Item 6. Indemnification of Directors and Officers.
The Bylaws of the Registrant contain provisions which provide for the
indemnification of directors, officers, and other employees or agents of the
Registrant properly appointed to serve in an official capacity who while acting
in good faith, in the best interests of the Registrant, and within the scope of
their offices, are or are threatened to be named as a defendant or respondent in
a civil or criminal action. The extent of the indemnification is limited to
judgements, penalties, fines, settlements and reasonable expenses actually
incurred.
Item 7. Exemption from Registration Claimed.
Not applicable.
Item 8. Exhibits.
* 5.1 Opinion of Mintmire & Associates
* 10.1 Medical Technology & Innovations, Inc.
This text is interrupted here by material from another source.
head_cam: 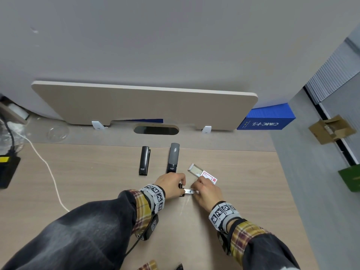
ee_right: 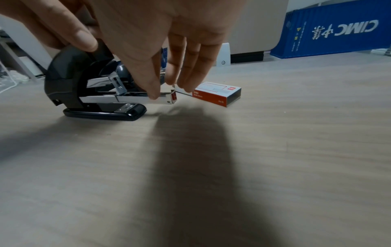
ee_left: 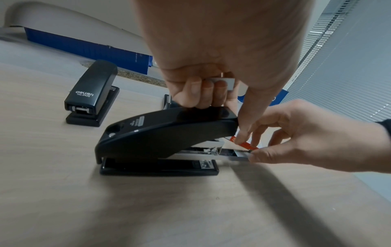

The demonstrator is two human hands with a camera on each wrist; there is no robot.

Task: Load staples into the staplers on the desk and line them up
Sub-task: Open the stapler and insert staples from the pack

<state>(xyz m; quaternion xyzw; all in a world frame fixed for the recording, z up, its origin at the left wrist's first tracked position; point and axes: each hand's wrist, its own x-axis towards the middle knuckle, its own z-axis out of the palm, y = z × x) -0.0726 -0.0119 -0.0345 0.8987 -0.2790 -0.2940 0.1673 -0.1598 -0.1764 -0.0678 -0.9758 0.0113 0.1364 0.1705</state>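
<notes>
A black stapler (ee_left: 165, 133) lies crosswise on the wooden desk (head_cam: 97, 182), and its metal staple tray (ee_left: 232, 156) is slid out to the right. My left hand (head_cam: 171, 184) grips the stapler's top from above. My right hand (head_cam: 204, 190) pinches the outer end of the tray (ee_right: 148, 98) between thumb and fingers. Just behind my right hand lies a red and white staple box (head_cam: 202, 173) with its drawer pulled out. Further back, side by side, are a second black stapler (head_cam: 144, 160) and a grey stapler (head_cam: 173, 158).
A beige divider panel (head_cam: 144, 104) runs along the back, with a cable slot (head_cam: 155, 130) in front of it. A blue box (head_cam: 266, 119) sits at the back right. On the left lie a white cable (head_cam: 48, 168) and a black adapter (head_cam: 7, 172). The desk's right edge is close.
</notes>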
Consultant/Employee
Stock Compensation Plan
* 23.1 Consent of Simon Lever & Company
23.2 Consent of Mintmire & Associates (contained in the opinion
filed as Exhibit 5.1 hereof)
(* filed herewith)
Item 9. Undertakings.
The Registrant hereby undertakes:
(a) (1) to file, during any period in which it offers or sells securities,
a post effective amendment to this registration statement to include any
prospectus required by Section 10(a) (3) of the Securities Act;
(2) that, for the purpose of determining any liability under the
Securities Act of 1933, to treat each post-effective amendment as a new
registration statement of the securities offered, and the offering of the
securities at that time to be the initial bona fide offering;
(3) to remove from registration by means of a post-effective amendment
any of the securities that remain unsold at the end of the offering.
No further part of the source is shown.